Some excerpts from his concluding paragraph.

“To sum up, then: Monte Carlo roulette, if judged by returns which are published apparently with the sanction of the Societe, is, if the laws of chance rule, from the standpoint of exact science the most prodigious miracle of the nineteenth century.

we are forced to accept as alternative that the random spinning of a roulette manufactured and daily readjusted with extraordinary care is not obedient to the laws of chance, but is chaotic in its manifestation!

By now you might be thinking, “What’s the point here. Maybe it’s his hangover writing.”

Hmm, the square talk is for the Chi-square distribution.

Last week, we visited Mumble’s office. He has transformed the data — log-normal distribution.

If Z follows a normal distribution, then, X = e^{Z} is a log-normal distribution because log of X is normal.

Exponentiating a normal distribution will result in log-normal distribution.

See for yourself, how Z \sim N(0,1) tranforms into X, a log-normal distribution. X is non-negative.

Similarly, squaring a normal distribution will result in a Chi-square distribution.

If Z follows a normal distribution, then, \chi = Z^{2} is a Chi-square distribution with one degree of freedom.
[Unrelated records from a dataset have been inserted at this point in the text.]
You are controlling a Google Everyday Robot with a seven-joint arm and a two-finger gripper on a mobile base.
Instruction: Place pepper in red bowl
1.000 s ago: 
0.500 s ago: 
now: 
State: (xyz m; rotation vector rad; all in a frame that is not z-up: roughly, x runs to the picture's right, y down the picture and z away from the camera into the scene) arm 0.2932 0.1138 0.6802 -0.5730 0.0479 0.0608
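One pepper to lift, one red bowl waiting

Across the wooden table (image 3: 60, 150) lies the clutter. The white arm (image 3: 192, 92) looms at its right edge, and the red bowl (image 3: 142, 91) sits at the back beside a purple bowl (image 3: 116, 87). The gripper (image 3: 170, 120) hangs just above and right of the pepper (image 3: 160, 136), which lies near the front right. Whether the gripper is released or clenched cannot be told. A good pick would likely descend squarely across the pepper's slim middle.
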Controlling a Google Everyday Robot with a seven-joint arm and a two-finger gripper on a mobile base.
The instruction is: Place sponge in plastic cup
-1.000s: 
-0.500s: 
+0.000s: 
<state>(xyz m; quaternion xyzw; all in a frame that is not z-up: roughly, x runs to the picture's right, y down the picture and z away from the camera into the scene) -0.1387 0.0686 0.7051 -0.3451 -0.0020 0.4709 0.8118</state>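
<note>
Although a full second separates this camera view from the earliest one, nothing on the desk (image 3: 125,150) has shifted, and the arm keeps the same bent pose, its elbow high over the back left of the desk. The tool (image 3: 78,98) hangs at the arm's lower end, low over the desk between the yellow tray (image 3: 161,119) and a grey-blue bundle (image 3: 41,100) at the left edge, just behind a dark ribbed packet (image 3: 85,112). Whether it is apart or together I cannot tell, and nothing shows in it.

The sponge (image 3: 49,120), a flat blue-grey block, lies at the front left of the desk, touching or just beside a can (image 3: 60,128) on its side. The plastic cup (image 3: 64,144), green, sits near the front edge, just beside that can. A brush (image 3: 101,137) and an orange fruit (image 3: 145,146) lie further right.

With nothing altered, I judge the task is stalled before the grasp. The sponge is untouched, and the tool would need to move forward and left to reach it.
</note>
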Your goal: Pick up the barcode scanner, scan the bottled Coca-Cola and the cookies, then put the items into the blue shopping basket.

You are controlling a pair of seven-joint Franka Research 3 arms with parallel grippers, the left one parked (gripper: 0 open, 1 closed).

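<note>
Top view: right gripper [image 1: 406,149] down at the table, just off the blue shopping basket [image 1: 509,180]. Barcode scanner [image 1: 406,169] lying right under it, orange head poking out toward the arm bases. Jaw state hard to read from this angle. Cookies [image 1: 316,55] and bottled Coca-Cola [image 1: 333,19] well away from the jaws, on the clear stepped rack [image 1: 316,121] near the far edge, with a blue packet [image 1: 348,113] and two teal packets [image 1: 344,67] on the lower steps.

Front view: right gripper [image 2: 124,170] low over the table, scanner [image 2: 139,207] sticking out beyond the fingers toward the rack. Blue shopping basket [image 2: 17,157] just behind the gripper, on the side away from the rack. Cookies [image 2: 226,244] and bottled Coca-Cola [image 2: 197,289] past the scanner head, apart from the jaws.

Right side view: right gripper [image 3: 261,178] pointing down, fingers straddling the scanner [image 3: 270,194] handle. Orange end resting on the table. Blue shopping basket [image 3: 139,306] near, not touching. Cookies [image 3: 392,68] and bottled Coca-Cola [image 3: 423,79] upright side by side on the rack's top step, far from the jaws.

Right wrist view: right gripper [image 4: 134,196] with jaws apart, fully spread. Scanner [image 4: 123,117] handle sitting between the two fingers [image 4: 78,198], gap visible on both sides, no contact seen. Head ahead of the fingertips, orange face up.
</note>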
See how the same Z \sim N(0,1) tranforms into \chi, a Chi-square distribution, again non-negative, since we are squaring.

Let’s derive the probability distribution function for the Chi-square distribution using the fact that \chi = Z^{2}. We will assume Z is a standard normal distribution Z \sim N(0,1).

For this, we will start with the cumulative distribution function, F(\chi) and take its derivative to obtain the probability distribution function f(\chi) since f(\chi)=\frac{d}{d\chi}F(\chi).

\chi = Z^{2}

F(\chi) = P(\chi \le \chi) is the cumulative distribution function.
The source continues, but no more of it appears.